Au fond d'une vallée encaissée, sur les bords du mythique fleuve Euphrate, la petite ville de Halfeti meurt à petit feu. Les vieilles maisons en pierre sont quasiment toutes vides.
Un bureau de poste, quelques cafés où l'on fait griller les énormes carpes du fleuve et une prison encore en activité sont les seules traces de vie.
La construction, en aval, du barrage de Birecik a bouleversé la quiétude de cette région turque, proche de la frontière syrienne.
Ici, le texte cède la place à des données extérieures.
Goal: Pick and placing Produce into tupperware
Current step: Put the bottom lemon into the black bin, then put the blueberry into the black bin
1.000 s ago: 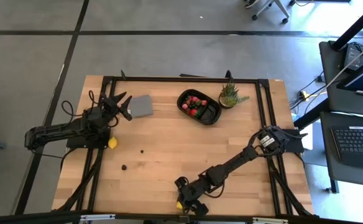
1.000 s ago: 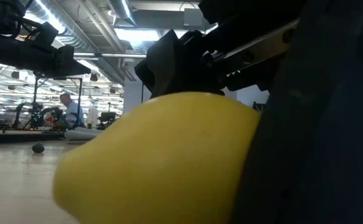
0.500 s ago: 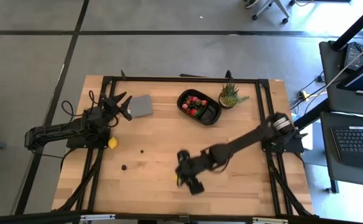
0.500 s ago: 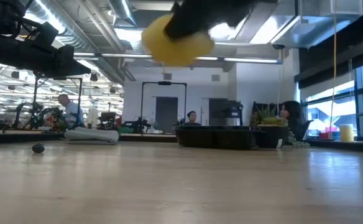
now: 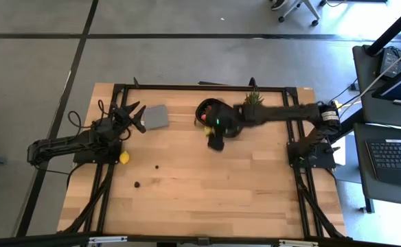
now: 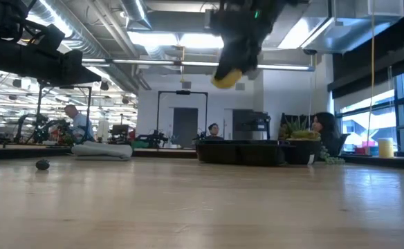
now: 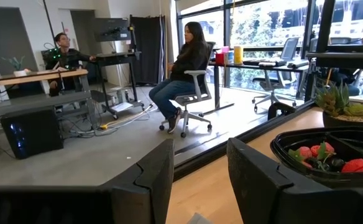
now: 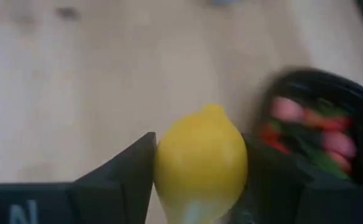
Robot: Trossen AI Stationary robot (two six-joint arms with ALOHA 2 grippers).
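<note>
My right gripper (image 5: pixel 210 132) hovers at the near-left edge of the black tupperware tray (image 5: pixel 203 108), shut on a yellow lemon (image 8: pixel 200 162). In the low view the lemon (image 6: pixel 227 77) is high above the table. The tray (image 8: pixel 321 84) holds red strawberry pieces (image 8: pixel 288 109). A second lemon (image 5: pixel 124 157) and two dark berries (image 5: pixel 157 166) (image 5: pixel 137 184) lie on the wood. My left gripper (image 5: pixel 137 116) waits open at the table's left side, beside the flat grey square (image 5: pixel 158 117). My right gripper pinches the lemon across its middle (image 8: pixel 169 165) between its two fingers (image 8: pixel 128 168), one on each side. The lemon's pointed end (image 8: pixel 212 110) sticks out beyond the fingertips. It is lifted clear of the table, just short of the tray's rim.
A spiky green potted plant (image 5: pixel 255 105) stands right of the tray, under the stretched right arm. A black frame (image 5: pixel 187 87) rims the table's far and side edges. People sit in the room beyond the table (image 7: pixel 188 68).
My right gripper has risen from the table's near edge with the lemon and swept toward the far edge, up to the tray. The lemon is now lifted clear and high over the table.
</note>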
Trente et un mille habitants ont été évacués, avant l'inondation de la zone en 2000, pour être relogés dans des appartements neufs construits en haut de la colline, dans le "nouveau Halfeti". Le village voisin, Savasan, n'est plus accessible qu'en bateau.
Le minaret de la mosquée et un pylône électrique dépassent des eaux bleues du lac. Le reste est englouti. "Nous passons au-dessus de mon école", montre le capitaine du bateau. Zeugma, la cité antique du IIIe siècle av. J.-C., découverte juste avant la mise en eau, a connu le même sort.
Le long de l'Euphrate, la Turquie a disposé cinq grands barrages comme celui-ci, destinés à l'irrigation ou à la production d'énergie. Deux autres sont en construction.
Quelques kilomètres au sud de Birecik, celui de Karkamis a été dressé juste à la frontière avec la Syrie. Plus au nord, c'est le barrage Atatürk, ouvrage central du Plan pour l'Anatolie du Sud-Est (GAP), un projet de 22 barrages disséminés sur le Tigre et l'Euphrate et leurs affluents.
Ces retenues d'eau, qui régulent artificiellement le débit, sont dénoncées par les défenseurs de l'environnement, lesquels ont constitué, samedi 14 mars à Istanbul, un tribunal symbolique pour condamner trois projets de barrages.
Mais aussi par la Syrie et l'Irak, également traversés par les deux grands fleuves qui se rejoignent pour terminer leur course dans le Golfe persique.
Depuis plus de quatre-vingts ans, les eaux de l'ancienne Mésopotamie sont l'objet d'une bataille diplomatique entre la Turquie, qui tient les sources, et ses voisins qui militent pour un statut "international" pour le Tigre et l'Euphrate.
A plusieurs reprises, l'ombre d'une guerre de l'eau a même plané sur la région ; dans les années 1970, entre la Syrie, qui construisait ses premiers barrages, et l'Irak. En 1990, c'est la Turquie qui provoque un incident en fermant les vannes du fleuve durant un mois, pour remplir le lac du barrage Atatürk.
Plus tard, Ankara agitera la menace pour faire plier la Syrie, qui, jusqu'en 1999, protégeait le leader kurde Abdullah Öcalan.
"Aujourd'hui, les choses vont mieux et ils se parlent, ce qui n'est déjà pas si mal, constate Loïc Fauchon le président du Conseil mondial de l'eau, qui organise, à Istanbul, son cinquième Forum mondial du 16 au 22 mars. Il y a trois ans, à Mexico, j'ai installé les représentants des trois pays dans la même salle pour les obliger à discuter."
Depuis peu, le ton a changé : "Notre but est d'utiliser et de partager l'eau équitablement", a récemment déclaré le ministre turc de l'environnement.
Un nouvel accord pourrait être conclu au cours de ce forum d'Istanbul auquel participe le président irakien.
"Depuis trente ans, ils en ont déjà signé des dizaines, observe, sceptique, Tahir Öngür, ingénieur turc et activiste anti-barrages. Il est très difficile de trouver un compromis."
En 2008, les trois pays étaient tombés d'accord pour ouvrir un Institut de l'eau, sur le barrage Atatürk, où des ingénieurs étudieraient le flux et les besoins en eau dans la région. Mais un an après son lancement prévu, le projet est en panne.
APPAUVRISSEMENT DES SOLS
Le problème le plus urgent est l'appauvrissement des sols, selon Güven EKEN, président de Doga Eernegi (Association Nature), une organisation non gouvernementale (ONG) d'Istanbul. "Les barrages ne retiennent pas que l'eau, mais aussi les sédiments naturellement charriés par les fleuves, explique-t-il. Les terres agricoles sont moins fertiles et plus salées."
Si le débit à l'entrée en Syrie, fixé à 500 m3/s par le protocole de Damas de 1987, est à peu près respecté, l'Irak se montre plus inquiet. "Le gaspillage et la mauvaise utilisation ont réduit le niveau de l'eau disponible par habitant", a averti, en février, le ministre irakien de l'eau.
Dans un Irak en reconstruction, la consommation devrait augmenter ces prochaines années, expliquent les organisateurs du Forum de l'eau. Déjà, les marais du sud irakien s'assèchent à vue d'oeil.